Records from a collection:
◆ ◆ ◆ ◆
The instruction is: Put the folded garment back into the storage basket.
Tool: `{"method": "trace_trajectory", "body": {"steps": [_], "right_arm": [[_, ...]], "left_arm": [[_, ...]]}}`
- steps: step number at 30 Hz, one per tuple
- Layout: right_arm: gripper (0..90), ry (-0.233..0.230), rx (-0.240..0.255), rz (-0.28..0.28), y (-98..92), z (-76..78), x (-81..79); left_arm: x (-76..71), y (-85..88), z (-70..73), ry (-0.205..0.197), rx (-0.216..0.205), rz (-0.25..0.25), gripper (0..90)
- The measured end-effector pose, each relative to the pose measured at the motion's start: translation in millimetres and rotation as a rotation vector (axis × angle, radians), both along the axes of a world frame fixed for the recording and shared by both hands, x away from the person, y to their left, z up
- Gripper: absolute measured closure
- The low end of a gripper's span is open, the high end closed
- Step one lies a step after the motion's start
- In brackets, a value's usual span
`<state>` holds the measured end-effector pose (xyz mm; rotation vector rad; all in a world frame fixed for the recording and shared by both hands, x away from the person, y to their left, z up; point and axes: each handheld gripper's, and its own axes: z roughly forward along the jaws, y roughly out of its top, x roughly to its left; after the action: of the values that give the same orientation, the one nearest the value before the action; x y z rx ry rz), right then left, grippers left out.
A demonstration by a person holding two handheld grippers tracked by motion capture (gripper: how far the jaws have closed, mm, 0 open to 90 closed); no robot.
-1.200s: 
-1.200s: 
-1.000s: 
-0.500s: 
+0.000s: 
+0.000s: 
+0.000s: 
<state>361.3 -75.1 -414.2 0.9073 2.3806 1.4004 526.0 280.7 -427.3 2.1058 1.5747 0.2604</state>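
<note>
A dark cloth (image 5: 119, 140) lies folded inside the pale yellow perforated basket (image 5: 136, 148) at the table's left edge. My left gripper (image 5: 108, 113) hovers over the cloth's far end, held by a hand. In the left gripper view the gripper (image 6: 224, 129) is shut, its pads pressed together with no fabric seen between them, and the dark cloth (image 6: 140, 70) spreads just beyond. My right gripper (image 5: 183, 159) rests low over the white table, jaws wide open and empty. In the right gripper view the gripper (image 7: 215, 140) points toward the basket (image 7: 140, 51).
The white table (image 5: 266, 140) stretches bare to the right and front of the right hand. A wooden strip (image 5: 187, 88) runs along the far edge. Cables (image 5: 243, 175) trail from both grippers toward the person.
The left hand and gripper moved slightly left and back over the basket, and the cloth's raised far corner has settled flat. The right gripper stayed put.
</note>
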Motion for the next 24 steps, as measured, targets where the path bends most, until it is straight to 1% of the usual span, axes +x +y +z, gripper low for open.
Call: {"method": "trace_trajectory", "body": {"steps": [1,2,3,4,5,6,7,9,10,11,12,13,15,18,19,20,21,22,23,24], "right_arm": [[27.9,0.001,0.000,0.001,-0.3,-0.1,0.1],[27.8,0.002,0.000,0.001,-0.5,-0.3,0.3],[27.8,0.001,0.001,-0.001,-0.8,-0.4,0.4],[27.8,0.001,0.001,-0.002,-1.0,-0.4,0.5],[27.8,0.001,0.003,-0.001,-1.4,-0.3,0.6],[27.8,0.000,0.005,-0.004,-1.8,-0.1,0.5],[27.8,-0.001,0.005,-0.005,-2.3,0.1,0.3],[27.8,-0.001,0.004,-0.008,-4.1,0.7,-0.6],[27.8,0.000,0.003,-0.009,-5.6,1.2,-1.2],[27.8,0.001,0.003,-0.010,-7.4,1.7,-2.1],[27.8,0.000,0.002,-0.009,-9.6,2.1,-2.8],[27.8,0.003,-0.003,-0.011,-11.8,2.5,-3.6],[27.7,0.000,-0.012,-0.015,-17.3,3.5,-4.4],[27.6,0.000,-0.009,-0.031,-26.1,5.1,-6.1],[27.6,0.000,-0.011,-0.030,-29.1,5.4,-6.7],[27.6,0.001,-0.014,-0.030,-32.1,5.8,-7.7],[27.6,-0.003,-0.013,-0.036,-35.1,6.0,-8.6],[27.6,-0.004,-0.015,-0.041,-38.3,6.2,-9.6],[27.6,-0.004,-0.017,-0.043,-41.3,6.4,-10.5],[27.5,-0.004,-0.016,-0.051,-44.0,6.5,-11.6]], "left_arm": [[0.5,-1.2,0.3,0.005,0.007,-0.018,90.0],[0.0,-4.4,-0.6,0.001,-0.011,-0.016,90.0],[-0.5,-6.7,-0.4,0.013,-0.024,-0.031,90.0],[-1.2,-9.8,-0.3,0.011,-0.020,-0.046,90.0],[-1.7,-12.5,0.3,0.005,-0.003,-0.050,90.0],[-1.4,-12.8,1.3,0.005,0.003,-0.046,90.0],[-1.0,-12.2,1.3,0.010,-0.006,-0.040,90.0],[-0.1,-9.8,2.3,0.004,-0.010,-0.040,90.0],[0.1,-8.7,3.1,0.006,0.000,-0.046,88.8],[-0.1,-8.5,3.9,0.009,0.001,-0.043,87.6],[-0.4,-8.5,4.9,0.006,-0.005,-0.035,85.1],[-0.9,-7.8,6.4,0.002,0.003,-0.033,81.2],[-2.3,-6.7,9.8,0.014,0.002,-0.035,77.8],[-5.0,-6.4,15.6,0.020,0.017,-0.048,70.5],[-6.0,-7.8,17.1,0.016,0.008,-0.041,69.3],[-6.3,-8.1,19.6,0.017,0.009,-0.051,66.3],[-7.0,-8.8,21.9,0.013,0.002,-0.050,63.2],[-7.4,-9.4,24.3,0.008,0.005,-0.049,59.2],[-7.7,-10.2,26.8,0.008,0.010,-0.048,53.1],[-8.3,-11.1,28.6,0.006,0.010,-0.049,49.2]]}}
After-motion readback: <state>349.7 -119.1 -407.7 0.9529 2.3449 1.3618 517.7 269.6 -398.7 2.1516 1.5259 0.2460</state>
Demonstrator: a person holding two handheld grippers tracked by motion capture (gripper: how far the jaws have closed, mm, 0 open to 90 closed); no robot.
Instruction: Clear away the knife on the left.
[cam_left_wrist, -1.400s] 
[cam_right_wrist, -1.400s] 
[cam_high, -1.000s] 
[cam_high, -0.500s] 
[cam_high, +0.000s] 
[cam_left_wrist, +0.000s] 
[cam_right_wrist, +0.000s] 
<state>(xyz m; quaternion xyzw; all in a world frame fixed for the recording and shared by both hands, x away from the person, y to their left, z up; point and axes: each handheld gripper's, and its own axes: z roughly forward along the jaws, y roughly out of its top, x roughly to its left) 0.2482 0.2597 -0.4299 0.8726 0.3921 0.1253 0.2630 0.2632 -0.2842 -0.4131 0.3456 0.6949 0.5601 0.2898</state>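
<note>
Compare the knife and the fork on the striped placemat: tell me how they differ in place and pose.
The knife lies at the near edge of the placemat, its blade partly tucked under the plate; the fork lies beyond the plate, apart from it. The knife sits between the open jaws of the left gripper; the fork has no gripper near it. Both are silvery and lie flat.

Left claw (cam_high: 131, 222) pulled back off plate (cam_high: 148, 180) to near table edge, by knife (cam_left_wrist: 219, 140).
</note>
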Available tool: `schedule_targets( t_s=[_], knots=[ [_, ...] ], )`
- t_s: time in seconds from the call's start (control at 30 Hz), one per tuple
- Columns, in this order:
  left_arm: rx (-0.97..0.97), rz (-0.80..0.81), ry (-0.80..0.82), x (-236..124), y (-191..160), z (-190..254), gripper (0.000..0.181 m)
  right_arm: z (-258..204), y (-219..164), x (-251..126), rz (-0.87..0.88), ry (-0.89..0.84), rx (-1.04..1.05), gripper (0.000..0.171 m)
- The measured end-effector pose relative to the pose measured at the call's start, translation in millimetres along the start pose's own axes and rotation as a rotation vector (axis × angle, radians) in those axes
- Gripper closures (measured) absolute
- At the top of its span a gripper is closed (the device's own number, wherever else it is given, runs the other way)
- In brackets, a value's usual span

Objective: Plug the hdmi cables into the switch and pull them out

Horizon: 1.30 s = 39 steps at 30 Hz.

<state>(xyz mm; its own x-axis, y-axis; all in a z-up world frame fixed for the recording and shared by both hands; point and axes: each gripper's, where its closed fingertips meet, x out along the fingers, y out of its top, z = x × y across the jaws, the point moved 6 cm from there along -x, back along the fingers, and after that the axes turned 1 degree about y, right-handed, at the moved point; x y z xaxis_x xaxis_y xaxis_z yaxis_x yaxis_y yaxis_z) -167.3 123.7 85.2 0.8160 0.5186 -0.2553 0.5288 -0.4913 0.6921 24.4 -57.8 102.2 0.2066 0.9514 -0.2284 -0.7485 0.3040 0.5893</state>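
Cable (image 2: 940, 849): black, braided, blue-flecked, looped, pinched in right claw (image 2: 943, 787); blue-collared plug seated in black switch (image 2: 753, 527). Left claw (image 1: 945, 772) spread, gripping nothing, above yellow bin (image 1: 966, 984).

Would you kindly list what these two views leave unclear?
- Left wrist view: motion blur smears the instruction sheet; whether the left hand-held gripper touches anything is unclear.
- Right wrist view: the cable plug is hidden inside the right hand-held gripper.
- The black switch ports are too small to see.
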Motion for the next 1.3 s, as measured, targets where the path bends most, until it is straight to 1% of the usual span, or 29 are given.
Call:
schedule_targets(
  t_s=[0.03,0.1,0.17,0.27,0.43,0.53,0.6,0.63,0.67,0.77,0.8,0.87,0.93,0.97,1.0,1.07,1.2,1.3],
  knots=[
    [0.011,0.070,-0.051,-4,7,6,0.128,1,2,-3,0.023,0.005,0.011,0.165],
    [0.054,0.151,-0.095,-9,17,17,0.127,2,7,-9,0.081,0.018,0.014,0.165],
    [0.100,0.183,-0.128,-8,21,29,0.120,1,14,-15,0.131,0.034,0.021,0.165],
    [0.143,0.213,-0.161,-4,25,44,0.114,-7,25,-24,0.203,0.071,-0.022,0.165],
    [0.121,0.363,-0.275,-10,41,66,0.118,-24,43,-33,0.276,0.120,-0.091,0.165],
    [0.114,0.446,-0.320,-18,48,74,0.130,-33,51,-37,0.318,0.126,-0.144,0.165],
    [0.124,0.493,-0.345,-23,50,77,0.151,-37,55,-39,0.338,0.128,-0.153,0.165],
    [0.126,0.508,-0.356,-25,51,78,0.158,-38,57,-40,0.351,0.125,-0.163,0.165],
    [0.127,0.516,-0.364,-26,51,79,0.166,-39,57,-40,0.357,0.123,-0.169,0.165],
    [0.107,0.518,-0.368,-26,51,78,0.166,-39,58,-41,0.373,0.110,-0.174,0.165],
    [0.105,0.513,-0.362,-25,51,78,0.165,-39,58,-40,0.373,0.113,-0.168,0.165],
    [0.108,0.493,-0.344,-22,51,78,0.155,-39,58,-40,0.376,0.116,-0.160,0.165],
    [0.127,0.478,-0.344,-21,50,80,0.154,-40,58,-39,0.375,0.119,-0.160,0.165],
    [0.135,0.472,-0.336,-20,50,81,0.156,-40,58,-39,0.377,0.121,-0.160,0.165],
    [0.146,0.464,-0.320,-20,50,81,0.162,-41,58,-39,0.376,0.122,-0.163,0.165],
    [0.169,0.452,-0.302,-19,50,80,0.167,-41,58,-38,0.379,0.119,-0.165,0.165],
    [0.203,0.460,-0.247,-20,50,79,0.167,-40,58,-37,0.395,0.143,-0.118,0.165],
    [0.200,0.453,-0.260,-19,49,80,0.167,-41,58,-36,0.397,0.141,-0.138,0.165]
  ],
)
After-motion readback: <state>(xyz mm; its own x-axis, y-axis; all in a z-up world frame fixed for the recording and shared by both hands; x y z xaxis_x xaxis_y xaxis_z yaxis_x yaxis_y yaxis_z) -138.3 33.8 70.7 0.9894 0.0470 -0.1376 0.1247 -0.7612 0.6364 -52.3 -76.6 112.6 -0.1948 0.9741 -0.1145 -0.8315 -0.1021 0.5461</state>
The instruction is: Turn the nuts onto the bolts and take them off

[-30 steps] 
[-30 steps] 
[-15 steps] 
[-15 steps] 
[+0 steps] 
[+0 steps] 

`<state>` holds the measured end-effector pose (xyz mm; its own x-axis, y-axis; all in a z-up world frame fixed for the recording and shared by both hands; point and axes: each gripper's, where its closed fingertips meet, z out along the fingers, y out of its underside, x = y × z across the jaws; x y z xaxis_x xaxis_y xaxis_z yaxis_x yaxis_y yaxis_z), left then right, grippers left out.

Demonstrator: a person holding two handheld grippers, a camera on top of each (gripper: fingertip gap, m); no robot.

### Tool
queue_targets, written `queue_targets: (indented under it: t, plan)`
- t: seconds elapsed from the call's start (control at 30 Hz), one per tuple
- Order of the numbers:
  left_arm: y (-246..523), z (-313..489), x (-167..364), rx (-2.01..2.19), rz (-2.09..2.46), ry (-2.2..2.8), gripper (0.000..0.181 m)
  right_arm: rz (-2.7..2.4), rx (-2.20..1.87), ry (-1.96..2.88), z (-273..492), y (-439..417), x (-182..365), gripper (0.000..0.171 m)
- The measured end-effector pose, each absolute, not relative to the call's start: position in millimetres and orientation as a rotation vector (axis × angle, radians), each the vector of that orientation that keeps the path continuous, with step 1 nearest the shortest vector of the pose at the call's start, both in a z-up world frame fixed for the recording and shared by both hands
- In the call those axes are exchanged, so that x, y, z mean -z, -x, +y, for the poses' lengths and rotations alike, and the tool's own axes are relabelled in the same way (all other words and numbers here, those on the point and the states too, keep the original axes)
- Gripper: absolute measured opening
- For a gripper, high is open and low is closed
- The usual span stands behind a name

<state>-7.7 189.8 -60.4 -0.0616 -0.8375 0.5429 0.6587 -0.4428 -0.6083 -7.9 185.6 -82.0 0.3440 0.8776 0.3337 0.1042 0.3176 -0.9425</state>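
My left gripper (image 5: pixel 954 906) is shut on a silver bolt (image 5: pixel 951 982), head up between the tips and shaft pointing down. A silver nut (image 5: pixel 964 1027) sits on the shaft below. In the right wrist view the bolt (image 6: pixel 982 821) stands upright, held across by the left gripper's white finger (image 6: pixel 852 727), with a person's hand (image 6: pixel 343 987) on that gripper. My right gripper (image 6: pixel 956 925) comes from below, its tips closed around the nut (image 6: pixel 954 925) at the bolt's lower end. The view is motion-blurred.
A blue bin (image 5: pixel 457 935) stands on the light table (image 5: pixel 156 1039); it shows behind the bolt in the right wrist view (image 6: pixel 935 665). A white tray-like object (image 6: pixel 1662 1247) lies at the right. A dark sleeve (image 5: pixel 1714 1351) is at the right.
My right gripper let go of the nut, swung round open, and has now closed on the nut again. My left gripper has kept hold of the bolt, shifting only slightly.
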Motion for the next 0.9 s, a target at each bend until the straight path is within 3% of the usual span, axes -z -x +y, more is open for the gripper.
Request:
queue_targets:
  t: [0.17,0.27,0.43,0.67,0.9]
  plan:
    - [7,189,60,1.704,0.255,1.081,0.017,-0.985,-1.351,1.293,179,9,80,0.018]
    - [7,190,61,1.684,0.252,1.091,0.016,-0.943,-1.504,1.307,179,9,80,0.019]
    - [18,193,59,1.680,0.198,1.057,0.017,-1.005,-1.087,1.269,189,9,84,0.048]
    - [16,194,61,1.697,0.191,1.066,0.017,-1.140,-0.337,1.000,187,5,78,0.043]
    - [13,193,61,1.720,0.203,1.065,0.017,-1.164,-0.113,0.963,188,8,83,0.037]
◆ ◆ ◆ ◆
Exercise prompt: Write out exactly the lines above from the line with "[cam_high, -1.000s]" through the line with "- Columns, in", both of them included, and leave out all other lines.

Result for this task:
[cam_high, -1.000s] 
[cam_high, -0.500s] 
[cam_high, +0.000s] 
[cam_left_wrist, +0.000s] 
[cam_right_wrist, +0.000s] 
<state>(xyz m; quaternion xyzw; all in a world frame fixed for the recording and shared by both hands, x away from the person, y to their left, z up; point and axes: each handheld gripper's, and its own axes: z roughly forward along the jaws, y roughly out of its top, x roughly to its left) 0.2482 0.2597 -0.4299 0.8726 0.3921 0.1253 0.2630 0.2632 -0.2842 -0.4131 0.3456 0.6949 0.5601 0.2898</state>
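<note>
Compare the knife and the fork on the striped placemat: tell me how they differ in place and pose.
The knife lies at the near edge of the placemat, its blade partly tucked under the plate; the fork lies beyond the plate, apart from it. The knife sits between the open jaws of the left gripper; the fork has no gripper near it. Both are silvery and lie flat.

Left claw (cam_high: 131, 222) pulled back off plate (cam_high: 148, 180) to near table edge, by knife (cam_left_wrist: 219, 140).
</note>
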Available tool: `schedule_targets( t_s=[_], knots=[ [_, ...] ], )`
- t_s: time in seconds from the call's start (control at 30 Hz), one per tuple
- Columns, in this order:

Besides this answer, the exercise requires nothing else.